Instructions for the task —
Could you set down the listing below exactly, leaving out its pictures?

Data extract —

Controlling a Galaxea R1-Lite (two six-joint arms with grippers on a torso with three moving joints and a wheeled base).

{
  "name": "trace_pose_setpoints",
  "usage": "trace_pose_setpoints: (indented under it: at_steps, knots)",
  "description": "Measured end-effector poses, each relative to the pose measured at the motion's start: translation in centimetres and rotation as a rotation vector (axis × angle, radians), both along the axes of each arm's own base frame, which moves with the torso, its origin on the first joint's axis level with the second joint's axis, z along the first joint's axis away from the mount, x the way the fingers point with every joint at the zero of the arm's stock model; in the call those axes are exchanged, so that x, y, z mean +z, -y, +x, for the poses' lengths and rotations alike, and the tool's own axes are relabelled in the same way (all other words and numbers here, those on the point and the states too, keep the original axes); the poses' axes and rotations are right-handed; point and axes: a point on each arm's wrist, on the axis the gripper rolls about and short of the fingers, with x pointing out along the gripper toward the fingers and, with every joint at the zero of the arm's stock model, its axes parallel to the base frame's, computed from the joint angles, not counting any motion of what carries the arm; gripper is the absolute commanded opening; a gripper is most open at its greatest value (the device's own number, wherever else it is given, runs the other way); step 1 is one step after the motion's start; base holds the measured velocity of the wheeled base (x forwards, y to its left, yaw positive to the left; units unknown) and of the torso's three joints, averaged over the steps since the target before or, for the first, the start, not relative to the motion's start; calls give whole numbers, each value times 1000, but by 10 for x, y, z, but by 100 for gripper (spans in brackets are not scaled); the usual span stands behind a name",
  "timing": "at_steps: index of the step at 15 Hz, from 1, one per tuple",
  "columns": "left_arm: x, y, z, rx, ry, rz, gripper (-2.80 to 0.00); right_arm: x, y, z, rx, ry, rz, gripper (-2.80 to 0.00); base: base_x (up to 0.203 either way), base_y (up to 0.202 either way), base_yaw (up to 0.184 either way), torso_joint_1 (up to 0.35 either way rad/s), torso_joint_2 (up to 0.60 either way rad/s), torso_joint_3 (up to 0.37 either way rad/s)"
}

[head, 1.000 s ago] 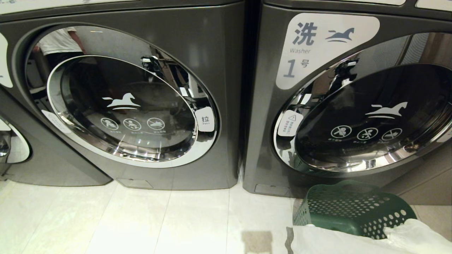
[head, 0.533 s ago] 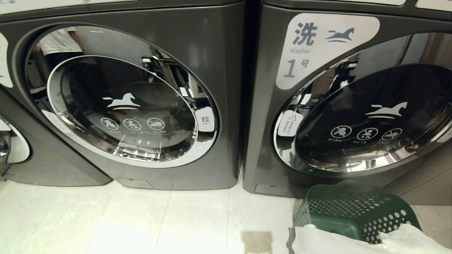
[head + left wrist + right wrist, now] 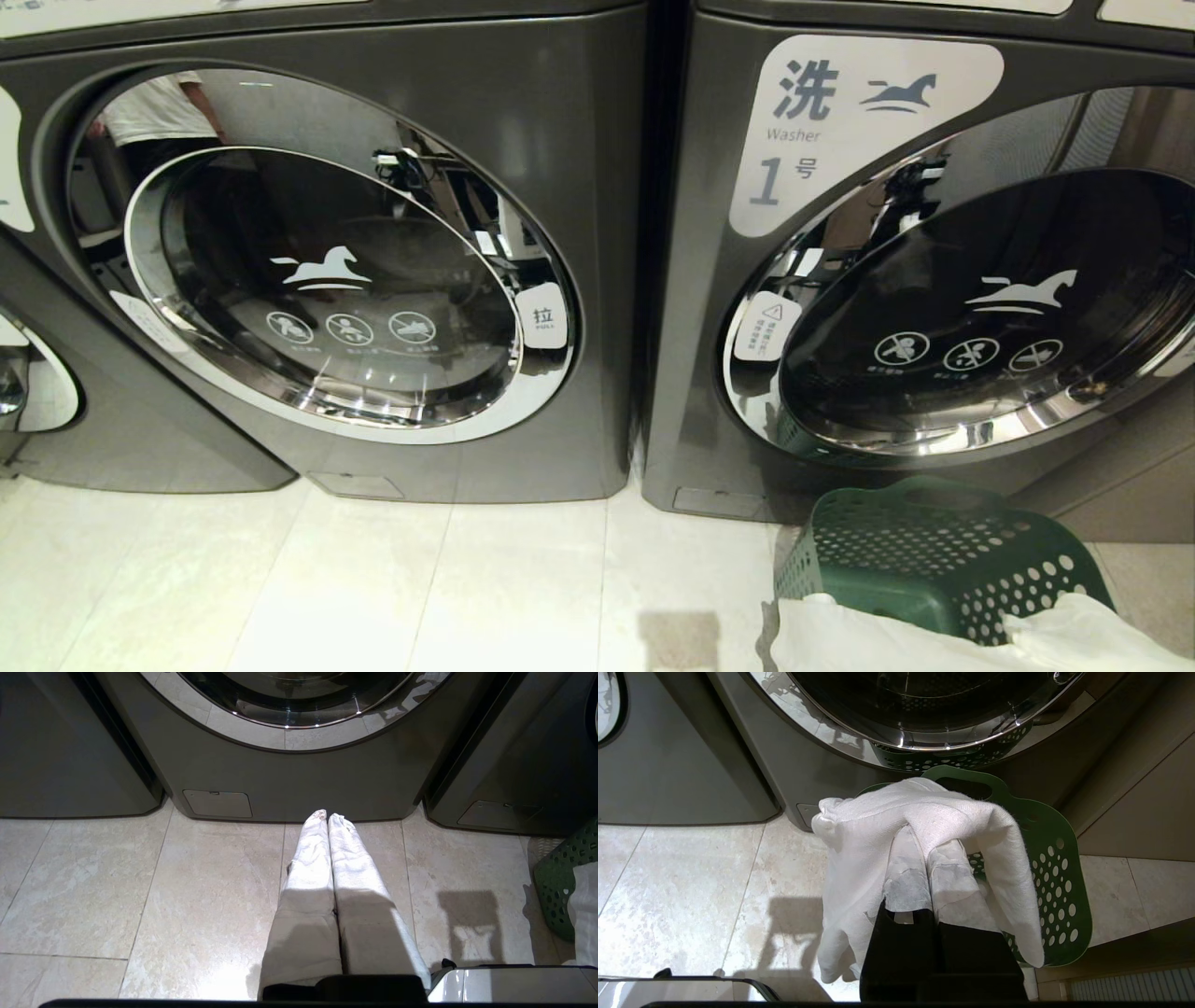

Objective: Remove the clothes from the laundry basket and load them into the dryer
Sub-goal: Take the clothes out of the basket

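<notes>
A white cloth (image 3: 878, 830) hangs draped over my right gripper (image 3: 928, 858), which is shut on it just above the green laundry basket (image 3: 1059, 896). In the head view only the cloth (image 3: 896, 639) and the basket (image 3: 934, 560) show, at the bottom right. My left gripper (image 3: 327, 817) is shut and empty, its white-wrapped fingers pointing at the foot of the left machine. That left machine (image 3: 560, 121), which I take for the dryer, has its round door (image 3: 327, 289) shut.
The right machine (image 3: 840, 121) is marked Washer and its door (image 3: 990, 308) is also shut. The basket stands against its base. Pale floor tiles (image 3: 373, 588) stretch in front of both machines. A person is reflected in the left door.
The white cloth at the bottom right of the head view has sunk slightly, uncovering a little more of the basket's wall. Machines and left arm have not moved.
</notes>
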Motion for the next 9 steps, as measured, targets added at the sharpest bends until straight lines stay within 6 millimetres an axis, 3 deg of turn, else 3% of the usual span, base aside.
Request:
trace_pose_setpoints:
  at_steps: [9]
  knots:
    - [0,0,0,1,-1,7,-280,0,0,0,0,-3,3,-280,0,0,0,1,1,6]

Answer to the exercise —
Controlling a Galaxea R1-Lite (two six-joint arms with grippers on a torso with three moving joints and a wheeled base).

{
  "name": "trace_pose_setpoints",
  "usage": "trace_pose_setpoints: (indented under it: at_steps, knots)",
  "description": "Measured end-effector poses, each relative to the pose measured at the motion's start: translation in centimetres and rotation as a rotation vector (axis × angle, radians), both along the axes of each arm's own base frame, which moves with the torso, its origin on the first joint's axis level with the second joint's axis, z along the first joint's axis away from the mount, x the way the fingers point with every joint at the zero of the arm's stock model; in the call those axes are exchanged, so that x, y, z mean +z, -y, +x, for the poses' lengths and rotations alike, and the tool's own axes are relabelled in the same way (all other words and numbers here, those on the point and the states too, keep the original axes); the poses' axes and rotations are right-handed; point and axes: a point on each arm's wrist, on the axis the gripper rolls about and short of the fingers, with x pointing out along the gripper toward the fingers and, with every joint at the zero of the arm's stock model, its axes parallel to the base frame's, computed from the joint angles, not counting any motion of what carries the arm; gripper is the absolute commanded opening; a gripper is most open at its greatest value (the device's own number, wherever else it is given, runs the other way); step 1 is one step after the motion's start; base holds the measured velocity of the wheeled base (x forwards, y to its left, yaw positive to the left; units unknown) and of the torso's three joints, averaged over the steps since the target before or, for the first, the start, not relative to the motion's start; calls give whole numbers, each value times 1000, but by 10 for x, y, z, but by 100 for gripper (spans in brackets are not scaled); the usual span stands behind a name",
  "timing": "at_steps: index of the step at 15 Hz, from 1, one per tuple",
  "columns": "left_arm: x, y, z, rx, ry, rz, gripper (-2.80 to 0.00); right_arm: x, y, z, rx, ry, rz, gripper (-2.80 to 0.00); base: base_x (up to 0.203 either way), base_y (up to 0.202 either way), base_yaw (up to 0.184 either way), torso_joint_1 (up to 0.35 either way rad/s), torso_joint_2 (up to 0.60 either way rad/s), torso_joint_3 (up to 0.37 either way rad/s)"
}

[head, 1.000 s ago] 
[head, 0.533 s ago] 
[head + left wrist + right wrist, now] 

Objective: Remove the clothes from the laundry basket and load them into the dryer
Sub-goal: Take the clothes out of the basket

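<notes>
A white cloth (image 3: 878, 830) hangs draped over my right gripper (image 3: 928, 858), which is shut on it just above the green laundry basket (image 3: 1059, 896). In the head view only the cloth (image 3: 896, 639) and the basket (image 3: 934, 560) show, at the bottom right. My left gripper (image 3: 327, 817) is shut and empty, its white-wrapped fingers pointing at the foot of the left machine. That left machine (image 3: 560, 121), which I take for the dryer, has its round door (image 3: 327, 289) shut.
The right machine (image 3: 840, 121) is marked Washer and its door (image 3: 990, 308) is also shut. The basket stands against its base. Pale floor tiles (image 3: 373, 588) stretch in front of both machines. A person is reflected in the left door.
The white cloth at the bottom right of the head view has sunk slightly, uncovering a little more of the basket's wall. Machines and left arm have not moved.
</notes>
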Motion for the next 9 steps, as measured, targets added at the sharpest bends until straight lines stay within 6 millimetres an axis, 3 deg of turn, else 3% of the usual span, base aside.
Request:
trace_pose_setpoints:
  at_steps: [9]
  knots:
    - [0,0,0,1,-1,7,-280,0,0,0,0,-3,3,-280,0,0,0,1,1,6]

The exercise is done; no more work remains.